--- Brief ---
Once the pictures are set aside, repeat all of the data below exactly.
Information provided section start
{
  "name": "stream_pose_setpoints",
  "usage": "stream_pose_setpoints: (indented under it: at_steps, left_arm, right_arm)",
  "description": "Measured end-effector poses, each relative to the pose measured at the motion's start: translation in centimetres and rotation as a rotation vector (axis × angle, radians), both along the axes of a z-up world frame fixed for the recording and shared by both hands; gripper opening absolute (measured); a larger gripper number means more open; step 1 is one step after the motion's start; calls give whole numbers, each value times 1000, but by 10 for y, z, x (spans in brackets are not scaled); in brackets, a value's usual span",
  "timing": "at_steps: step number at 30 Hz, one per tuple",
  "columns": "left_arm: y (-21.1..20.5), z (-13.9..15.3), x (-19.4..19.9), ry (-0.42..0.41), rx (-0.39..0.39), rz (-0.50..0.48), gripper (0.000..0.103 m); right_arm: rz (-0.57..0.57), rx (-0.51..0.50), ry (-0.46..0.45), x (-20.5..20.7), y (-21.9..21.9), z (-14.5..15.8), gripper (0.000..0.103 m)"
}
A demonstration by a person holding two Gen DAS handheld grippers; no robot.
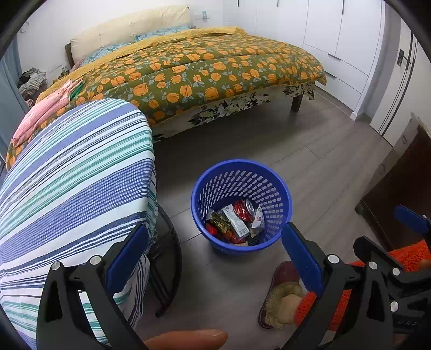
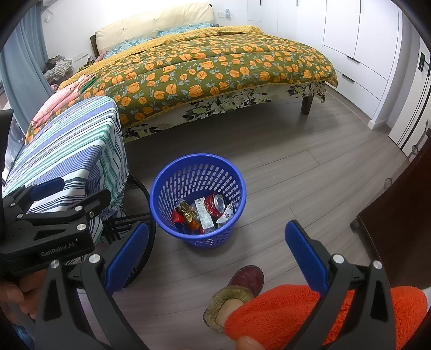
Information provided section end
--- Written reply ---
{
  "name": "stream_pose_setpoints",
  "usage": "stream_pose_setpoints: (indented under it: at_steps, left_arm, right_arm)",
  "description": "Measured end-effector poses, each relative to the pose measured at the motion's start: translation in centimetres and rotation as a rotation vector (axis × angle, radians), both along the axes of a z-up world frame fixed for the recording and shared by both hands; gripper opening absolute (measured); a larger gripper number means more open; step 1 is one step after the motion's start; calls give whole numbers, each value times 1000, but by 10 for y, z, x (spans in brackets are not scaled); in brackets, a value's usual span",
  "timing": "at_steps: step number at 30 Hz, one per tuple",
  "columns": "left_arm: y (-21.1..20.5), z (-13.9..15.3), x (-19.4..19.9), ry (-0.42..0.41), rx (-0.39..0.39), rz (-0.50..0.48), gripper (0.000..0.103 m); right_arm: rz (-0.57..0.57), rx (-0.51..0.50), ry (-0.46..0.45), x (-20.5..20.7), y (-21.9..21.9), z (-14.5..15.8), gripper (0.000..0.103 m)"
}
A demonstration by a person holding two Gen DAS handheld grippers; no robot.

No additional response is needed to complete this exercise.